Winslow se despertó con la visión llena de chispas. Un dolor agudo le punzaba los ojos. Estaba tendido en el casco de una barca metálica, las manos y los pies atados con sedal, la mandíbula tan hinchada que no podía ni levantar la cabeza.

Las nubes se deslizaban en lo alto, el cielo encanecía hacia la noche. No tardaron en aparecer ramas de cipreses cubiertas de musgo, el halo de luz de un muelle. El cazador arrastró el bote hasta tierra, Winslow sintió cada tirón en el cráneo como un mazazo en una estaca.

Se sucedieron unos minutos de soledad, pero el dolor en la cara evitó que Winslow intentara moverse. Al rato aparecieron tres hombres. Uno a cada lado y el otro a sus pies. Lo sacaron del bote y lo metieron en la caja de una camioneta que apestaba a pescado.

Avanzaron despacio, pero la carretera estaba llena de baches y Winslow acusó cada empellón. Le arrastraron hasta una pequeña edificación de piedra y le depositaron sobre el catre de una celda con barrotes de metal.

Le cortaron las ataduras. Winslow no opuso resistencia. Los hombres se retiraron a unas sillas plegables al otro lado de los barrotes. El hombre que iba con la indumentaria naranja de cazador era corpulento, de rostro caballuno, con mejillas rubicundas e imberbes. El que se sentó a su lado con las piernas cruzadas tenía dos agujeros oscuros por ojos y lucía de pies a cabeza el color canela de los agentes de la ley. El tercer hombre, con la piel envejecida del mismo color que las manchas de tabaco de su dentadura postiza, se manifestó lenta pero sonoramente:

–Estamos-en-el-condado-de-Barclay.

Winslow trató de pronunciarse, intentó decir quién era, pero tenía la mandíbula destrozada, sus palabras fueron un galimatías.

–¿Veis esos ojos? –dijo el anciano a los demás–. Este muchacho es salvaje como el viento.

Un hombre demacrado con el pelo embadurnado de gomina se presentó con un maletín negro y aguardó junto al catre de Winslow. También entró el agente de la ley. Se sirvió de su pistola para apartarle la barba del mentón. El médico achicó los ojos para examinarle.

–La tiene totalmente destrozada –le dijo al agente–. Acérqueme mi maletín.

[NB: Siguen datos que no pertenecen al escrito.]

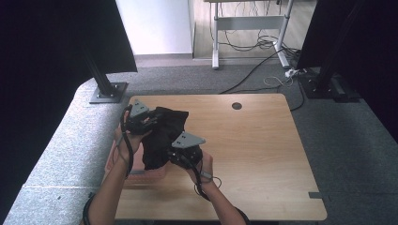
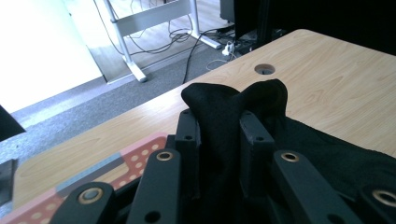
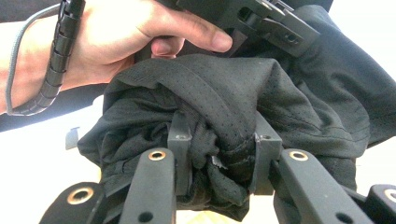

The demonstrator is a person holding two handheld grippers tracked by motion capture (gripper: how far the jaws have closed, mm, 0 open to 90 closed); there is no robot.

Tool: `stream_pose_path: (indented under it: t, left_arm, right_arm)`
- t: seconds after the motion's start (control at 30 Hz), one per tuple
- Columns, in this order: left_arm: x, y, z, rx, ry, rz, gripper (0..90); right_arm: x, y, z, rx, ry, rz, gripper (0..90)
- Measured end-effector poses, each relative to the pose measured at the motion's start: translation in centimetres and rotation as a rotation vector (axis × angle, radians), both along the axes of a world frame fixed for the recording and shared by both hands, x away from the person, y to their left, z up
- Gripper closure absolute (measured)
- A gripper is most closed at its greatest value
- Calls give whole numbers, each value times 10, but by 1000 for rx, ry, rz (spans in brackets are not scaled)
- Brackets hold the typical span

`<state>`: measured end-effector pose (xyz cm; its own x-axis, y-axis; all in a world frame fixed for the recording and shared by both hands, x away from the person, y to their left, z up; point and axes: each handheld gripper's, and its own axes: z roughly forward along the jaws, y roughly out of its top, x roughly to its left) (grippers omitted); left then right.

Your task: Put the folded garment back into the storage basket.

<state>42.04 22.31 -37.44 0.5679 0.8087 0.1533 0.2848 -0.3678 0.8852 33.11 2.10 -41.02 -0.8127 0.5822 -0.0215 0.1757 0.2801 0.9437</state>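
A black mesh garment [image 1: 162,133] hangs bunched between my two grippers above the left part of the wooden table [image 1: 253,154]. My left gripper [image 1: 146,120] is shut on the garment's far end; in the left gripper view a fold of black cloth [image 2: 224,105] rises between its jaws [image 2: 218,135]. My right gripper [image 1: 174,154] is shut on the near end, with crumpled fabric [image 3: 205,93] pinched between its jaws [image 3: 219,161]. In the right gripper view the other hand [image 3: 126,32] grips the left gripper just behind the garment.
A pink perforated tray [image 1: 141,176] lies at the table's left front edge, under the garment, also in the left gripper view as tray [image 2: 116,163]. A round cable hole [image 1: 236,106] sits near the far edge. Black stands and floor cables lie beyond the table.
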Motion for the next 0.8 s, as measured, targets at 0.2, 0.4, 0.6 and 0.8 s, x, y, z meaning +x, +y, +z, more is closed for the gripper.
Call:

Winslow indagó en los ojos las intenciones de aquel hombre.

–Ahora tranquilícese, amigo –le dijo el médico como calmando a una mula. Winslow sintió el frío del alcohol en el bíceps. El pinchazo de una aguja.

Volvió la mirada al techo resquebrajado. Una polilla revoloteaba en torno a una luz protegida por una tela metálica. La luz no tardó en difuminarse, la polilla se convirtió en confeti resplandeciente y sus párpados, pesados, se cerraron.